Yaşar Büyükanıt hakkında açılan soruşturma, bir davayla neticelenir mi? 27 Nisan e-muhtırası, siyasete müdahale sayılsa dahi, darbe teşebbüsü çerçevesinde değerlendirilir mi? İlerleyen haftalarda, bir iddianame ortaya çıkarsa bunu görebiliriz. Tabii, kara propaganda sitelerinin faaliyeti hakkında Büyükanıt'ın bilgisi var mıydı, yok muydu, bunların hepsi araştırılması gereken konular.
Buna mukabil İlker Başbuğ, sadece İnternet Andıcı'ndan değil, İrtica ile Mücadele Eylem Planı'ndan da sorumlu tutuluyor. 4 site henüz faaliyete geçmemiş; muhtevalarının ne olacağı bilinmiyor.
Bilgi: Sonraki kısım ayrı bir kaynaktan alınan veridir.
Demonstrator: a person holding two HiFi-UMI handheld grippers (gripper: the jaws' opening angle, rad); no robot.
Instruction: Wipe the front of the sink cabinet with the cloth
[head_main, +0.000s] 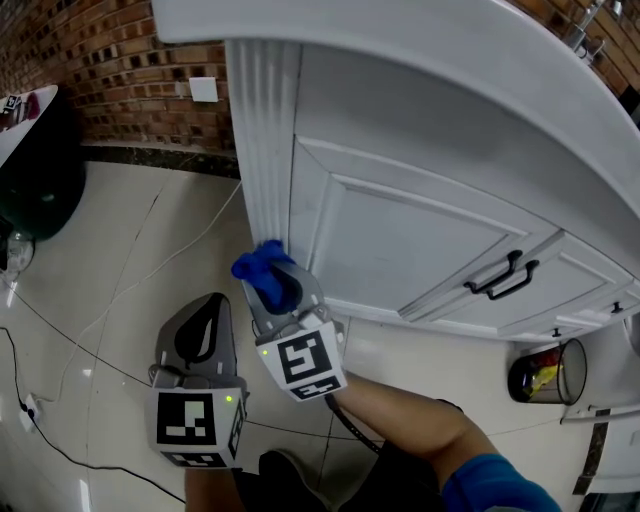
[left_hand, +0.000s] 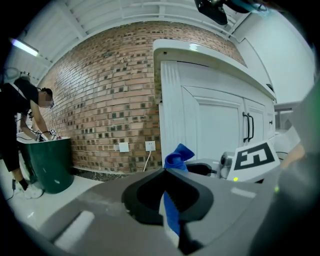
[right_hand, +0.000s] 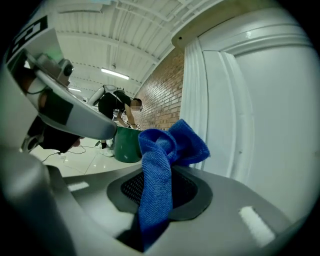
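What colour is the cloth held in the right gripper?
Blue; the cloth shows best in the right gripper view.

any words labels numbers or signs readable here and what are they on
None can be read.
Cubes on the left gripper and right gripper: black-and-white square markers, no letters or numbers.
Blue cloth: no tag or print showing.
Round container beside the sink cabinet: yellow and red contents, print too small to read.

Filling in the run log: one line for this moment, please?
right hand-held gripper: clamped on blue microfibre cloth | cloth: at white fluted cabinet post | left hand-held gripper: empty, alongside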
Ama aynı tarihi taşıyan İrtica ile Mücadele Eylem Planı'yla birlikte değerlendirilince, ortaya organize bir hareket çıkıyor. Eylem Planı'nda AK Parti ve Gülen Cemaati hedef alınıyor. İnsan ister istemez, "Siteler de bu maksada yönelik olarak kurulmuş olabilir" diye düşünüyor. Nitekim Gölcük Donanma Komutanlığı'nda ele geçen ve İrtica ile Mücadele Eylem Planı'nın taslağı olduğu belirtilen "Proje" isimli belgede (son kayıt 2008) şöyle cümleler var: "Gri ve kara propaganda yöntemleri kullanabilecek nitelikte sanal ağ siteleri kurulacak. İnternet siteleri, güvenilir kişiler üzerinden uygun personel tarafından oluşturulacak ve Kurum riske atılmayacak."
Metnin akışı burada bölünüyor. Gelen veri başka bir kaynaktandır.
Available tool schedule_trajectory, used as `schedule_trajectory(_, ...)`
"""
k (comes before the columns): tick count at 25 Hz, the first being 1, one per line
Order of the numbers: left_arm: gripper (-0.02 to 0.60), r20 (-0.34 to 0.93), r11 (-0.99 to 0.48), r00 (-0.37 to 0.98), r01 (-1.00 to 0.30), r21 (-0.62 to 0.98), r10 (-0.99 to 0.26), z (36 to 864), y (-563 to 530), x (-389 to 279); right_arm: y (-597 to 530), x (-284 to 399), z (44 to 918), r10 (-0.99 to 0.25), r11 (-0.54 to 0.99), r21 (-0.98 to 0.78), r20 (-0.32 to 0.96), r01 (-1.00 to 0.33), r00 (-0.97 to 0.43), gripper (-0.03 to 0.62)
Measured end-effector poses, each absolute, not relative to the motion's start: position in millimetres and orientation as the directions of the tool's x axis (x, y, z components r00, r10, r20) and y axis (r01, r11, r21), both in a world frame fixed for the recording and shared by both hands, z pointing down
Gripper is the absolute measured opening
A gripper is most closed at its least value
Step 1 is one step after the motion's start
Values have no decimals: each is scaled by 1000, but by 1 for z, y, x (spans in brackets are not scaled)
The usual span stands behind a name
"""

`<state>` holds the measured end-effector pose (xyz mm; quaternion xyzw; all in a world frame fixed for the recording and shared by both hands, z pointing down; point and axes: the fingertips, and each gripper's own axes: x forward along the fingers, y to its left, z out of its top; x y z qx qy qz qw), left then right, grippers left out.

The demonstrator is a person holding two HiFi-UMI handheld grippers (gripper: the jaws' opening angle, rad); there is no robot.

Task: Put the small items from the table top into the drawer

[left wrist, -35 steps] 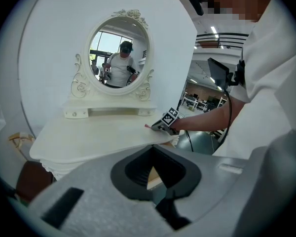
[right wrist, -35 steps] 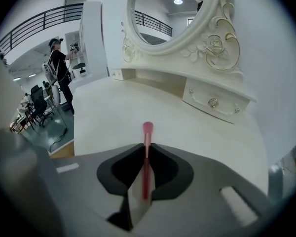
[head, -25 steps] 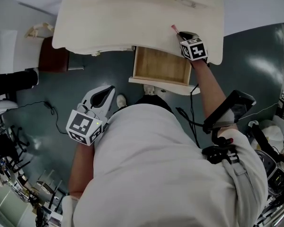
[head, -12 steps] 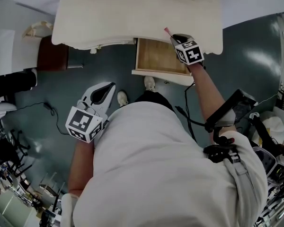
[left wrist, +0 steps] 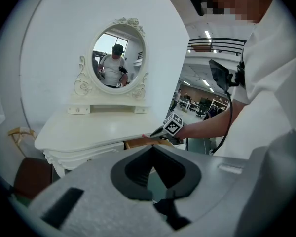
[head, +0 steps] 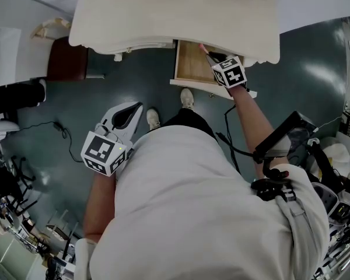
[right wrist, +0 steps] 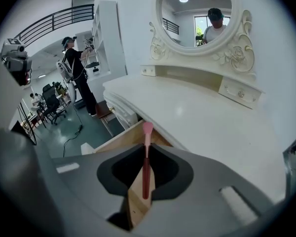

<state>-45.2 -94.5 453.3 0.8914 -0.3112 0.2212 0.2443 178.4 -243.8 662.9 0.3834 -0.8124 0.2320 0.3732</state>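
Right gripper (right wrist: 147, 148), jaws closed on a stick (right wrist: 146, 174); the stick's long axis runs along the jaws, its pink tip standing out ahead of them; the open drawer (right wrist: 121, 138) lies just below and ahead of that tip, with the table (right wrist: 212, 117) edge close on the jaws' right; your next move is probably to lower and let go over the drawer; your left gripper (left wrist: 152, 147), jaws together on nothing, is well back from the drawer, so the right is nearer
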Motion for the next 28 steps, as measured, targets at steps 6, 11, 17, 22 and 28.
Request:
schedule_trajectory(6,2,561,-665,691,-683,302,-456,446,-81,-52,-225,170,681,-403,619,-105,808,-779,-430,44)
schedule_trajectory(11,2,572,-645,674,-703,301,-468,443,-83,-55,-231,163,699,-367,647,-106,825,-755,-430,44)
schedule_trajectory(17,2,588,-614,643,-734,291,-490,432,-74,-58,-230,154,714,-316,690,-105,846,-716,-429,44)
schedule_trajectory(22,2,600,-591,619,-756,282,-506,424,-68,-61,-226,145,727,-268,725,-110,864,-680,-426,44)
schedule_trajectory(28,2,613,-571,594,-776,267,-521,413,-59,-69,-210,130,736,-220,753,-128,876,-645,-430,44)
İşte, "İlker Başbuğ'un haberi var" denilen İnternet Andıcı ile tıpkı "Proje"de öngörüldüğü gibi, Bilgi Destek Dairesi'nde görev yapan şube müdürleri üzerine, onların kredi kartlarıyla 4 yeni site oluşturulması kararlaştırıldı. Bu yüzden, savcı sadece İnternet Andıcı'na odaklanmıyor, olayı İrtica ile Mücadele Eylem Planı kapsamında değerlendiriyor.